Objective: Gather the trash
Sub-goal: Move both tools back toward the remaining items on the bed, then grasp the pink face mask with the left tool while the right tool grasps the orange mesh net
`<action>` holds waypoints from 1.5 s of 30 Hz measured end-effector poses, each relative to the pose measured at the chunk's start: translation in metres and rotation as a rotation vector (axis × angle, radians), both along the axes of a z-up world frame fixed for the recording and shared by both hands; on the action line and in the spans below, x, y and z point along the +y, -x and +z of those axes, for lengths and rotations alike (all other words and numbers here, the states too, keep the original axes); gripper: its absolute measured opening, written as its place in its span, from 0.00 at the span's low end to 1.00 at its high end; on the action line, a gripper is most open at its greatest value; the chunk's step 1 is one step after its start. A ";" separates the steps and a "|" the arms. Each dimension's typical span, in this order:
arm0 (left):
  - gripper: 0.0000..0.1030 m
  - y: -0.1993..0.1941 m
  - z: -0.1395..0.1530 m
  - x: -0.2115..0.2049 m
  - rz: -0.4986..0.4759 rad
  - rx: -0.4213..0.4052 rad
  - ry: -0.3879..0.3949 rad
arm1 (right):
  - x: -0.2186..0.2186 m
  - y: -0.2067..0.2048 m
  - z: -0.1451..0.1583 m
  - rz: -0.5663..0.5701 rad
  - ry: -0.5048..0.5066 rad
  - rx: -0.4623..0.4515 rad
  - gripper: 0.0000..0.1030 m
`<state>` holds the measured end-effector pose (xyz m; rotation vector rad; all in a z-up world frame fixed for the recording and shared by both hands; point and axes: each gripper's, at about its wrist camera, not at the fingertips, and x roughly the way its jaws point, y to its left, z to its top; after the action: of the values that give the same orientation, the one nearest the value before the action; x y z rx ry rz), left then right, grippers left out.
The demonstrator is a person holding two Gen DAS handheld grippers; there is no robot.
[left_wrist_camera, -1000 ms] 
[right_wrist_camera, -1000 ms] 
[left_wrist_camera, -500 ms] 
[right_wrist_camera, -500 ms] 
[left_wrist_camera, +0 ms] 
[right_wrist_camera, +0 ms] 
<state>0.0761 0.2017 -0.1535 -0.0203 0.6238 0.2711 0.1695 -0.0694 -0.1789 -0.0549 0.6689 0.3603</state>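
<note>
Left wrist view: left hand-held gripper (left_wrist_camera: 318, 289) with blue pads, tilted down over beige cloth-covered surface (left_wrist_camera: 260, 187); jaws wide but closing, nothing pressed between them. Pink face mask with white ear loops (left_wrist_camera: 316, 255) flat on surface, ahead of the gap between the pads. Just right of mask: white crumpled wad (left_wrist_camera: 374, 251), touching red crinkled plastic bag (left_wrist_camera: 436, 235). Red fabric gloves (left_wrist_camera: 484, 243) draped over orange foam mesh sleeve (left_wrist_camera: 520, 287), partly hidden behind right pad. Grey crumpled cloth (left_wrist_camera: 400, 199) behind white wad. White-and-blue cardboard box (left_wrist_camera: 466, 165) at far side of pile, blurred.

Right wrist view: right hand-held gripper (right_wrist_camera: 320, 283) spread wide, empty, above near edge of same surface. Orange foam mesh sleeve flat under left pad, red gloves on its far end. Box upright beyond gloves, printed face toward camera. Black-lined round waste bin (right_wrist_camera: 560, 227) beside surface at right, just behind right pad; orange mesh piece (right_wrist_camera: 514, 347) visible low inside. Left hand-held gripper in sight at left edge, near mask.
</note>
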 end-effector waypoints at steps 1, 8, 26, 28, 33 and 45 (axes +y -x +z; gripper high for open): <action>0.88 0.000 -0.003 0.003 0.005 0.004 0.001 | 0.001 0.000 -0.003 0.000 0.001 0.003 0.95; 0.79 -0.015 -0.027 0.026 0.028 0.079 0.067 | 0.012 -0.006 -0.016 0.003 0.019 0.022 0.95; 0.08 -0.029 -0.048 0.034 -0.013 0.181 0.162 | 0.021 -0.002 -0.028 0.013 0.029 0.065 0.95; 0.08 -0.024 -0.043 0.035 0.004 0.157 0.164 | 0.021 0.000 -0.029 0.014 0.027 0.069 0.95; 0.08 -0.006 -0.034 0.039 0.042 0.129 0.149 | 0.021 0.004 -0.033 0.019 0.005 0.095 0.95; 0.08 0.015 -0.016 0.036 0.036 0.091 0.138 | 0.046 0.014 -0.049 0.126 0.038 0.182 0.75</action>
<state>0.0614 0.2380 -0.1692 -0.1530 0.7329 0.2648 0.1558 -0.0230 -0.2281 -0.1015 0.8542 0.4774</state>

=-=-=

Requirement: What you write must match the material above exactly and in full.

Task response:
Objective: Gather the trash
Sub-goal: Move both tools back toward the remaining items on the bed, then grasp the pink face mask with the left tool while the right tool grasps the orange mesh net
`<action>` holds waypoints from 1.5 s of 30 Hz measured end-effector poses, each relative to the pose measured at the chunk's start: translation in metres and rotation as a rotation vector (axis × angle, radians), both along the axes of a z-up world frame fixed for the recording and shared by both hands; on the action line and in the spans below, x, y and z point along the +y, -x and +z of those axes, for lengths and rotations alike (all other words and numbers here, the states too, keep the original axes); gripper: its absolute measured opening, written as its place in its span, from 0.00 at the span's low end to 1.00 at its high end; on the action line, a gripper is most open at its greatest value; the chunk's step 1 is one step after its start. A ";" separates the steps and a "|" the arms. Each dimension's typical span, in this order:
arm0 (left):
  - gripper: 0.0000..0.1030 m
  - y: -0.1993..0.1941 m
  - z: -0.1395..0.1530 m
  - x: -0.2115..0.2049 m
  - rz: -0.4986..0.4759 rad
  - rx: -0.4213..0.4052 rad
  - ry: -0.3879..0.3949 rad
arm1 (right):
  - x: -0.2186..0.2186 m
  - y: -0.2067..0.2048 m
  - z: -0.1451..0.1583 m
  - rz: -0.5663..0.5701 rad
  - ry: -0.5048..0.5066 rad
  - rx: -0.4623..0.4515 rad
  - gripper: 0.0000..0.1030 m
`<state>` holds the measured end-effector pose (xyz m; rotation vector rad; all in a z-up world frame fixed for the recording and shared by both hands; point and axes: each gripper's, at about its wrist camera, not at the fingertips, and x roughly the way its jaws point, y to its left, z to its top; after the action: of the values that give the same orientation, the one nearest the value before the action; x y z rx ry rz), left then right, grippers left out.
The demonstrator is a person holding two Gen DAS handheld grippers; there is no robot.
[left_wrist_camera, -1000 ms] 
[right_wrist_camera, -1000 ms] 
[left_wrist_camera, -500 ms] 
[right_wrist_camera, -500 ms] 
[left_wrist_camera, +0 ms] 
[right_wrist_camera, +0 ms] 
<state>0.0761 0.2017 -0.1535 -0.0203 0.6238 0.2711 0.1695 -0.0694 -0.1789 -0.0549 0.6689 0.3603</state>
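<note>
Left wrist view: left hand-held gripper (left_wrist_camera: 318, 289) with blue pads, tilted down over beige cloth-covered surface (left_wrist_camera: 260, 187); jaws wide but closing, nothing pressed between them. Pink face mask with white ear loops (left_wrist_camera: 316, 255) flat on surface, ahead of the gap between the pads. Just right of mask: white crumpled wad (left_wrist_camera: 374, 251), touching red crinkled plastic bag (left_wrist_camera: 436, 235). Red fabric gloves (left_wrist_camera: 484, 243) draped over orange foam mesh sleeve (left_wrist_camera: 520, 287), partly hidden behind right pad. Grey crumpled cloth (left_wrist_camera: 400, 199) behind white wad. White-and-blue cardboard box (left_wrist_camera: 466, 165) at far side of pile, blurred.

Right wrist view: right hand-held gripper (right_wrist_camera: 320, 283) spread wide, empty, above near edge of same surface. Orange foam mesh sleeve flat under left pad, red gloves on its far end. Box upright beyond gloves, printed face toward camera. Black-lined round waste bin (right_wrist_camera: 560, 227) beside surface at right, just behind right pad; orange mesh piece (right_wrist_camera: 514, 347) visible low inside. Left hand-held gripper in sight at left edge, near mask.
</note>
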 end-effector waypoints at steps 1, 8, 26, 28, 33 and 45 (axes +y -x +z; gripper high for open): <action>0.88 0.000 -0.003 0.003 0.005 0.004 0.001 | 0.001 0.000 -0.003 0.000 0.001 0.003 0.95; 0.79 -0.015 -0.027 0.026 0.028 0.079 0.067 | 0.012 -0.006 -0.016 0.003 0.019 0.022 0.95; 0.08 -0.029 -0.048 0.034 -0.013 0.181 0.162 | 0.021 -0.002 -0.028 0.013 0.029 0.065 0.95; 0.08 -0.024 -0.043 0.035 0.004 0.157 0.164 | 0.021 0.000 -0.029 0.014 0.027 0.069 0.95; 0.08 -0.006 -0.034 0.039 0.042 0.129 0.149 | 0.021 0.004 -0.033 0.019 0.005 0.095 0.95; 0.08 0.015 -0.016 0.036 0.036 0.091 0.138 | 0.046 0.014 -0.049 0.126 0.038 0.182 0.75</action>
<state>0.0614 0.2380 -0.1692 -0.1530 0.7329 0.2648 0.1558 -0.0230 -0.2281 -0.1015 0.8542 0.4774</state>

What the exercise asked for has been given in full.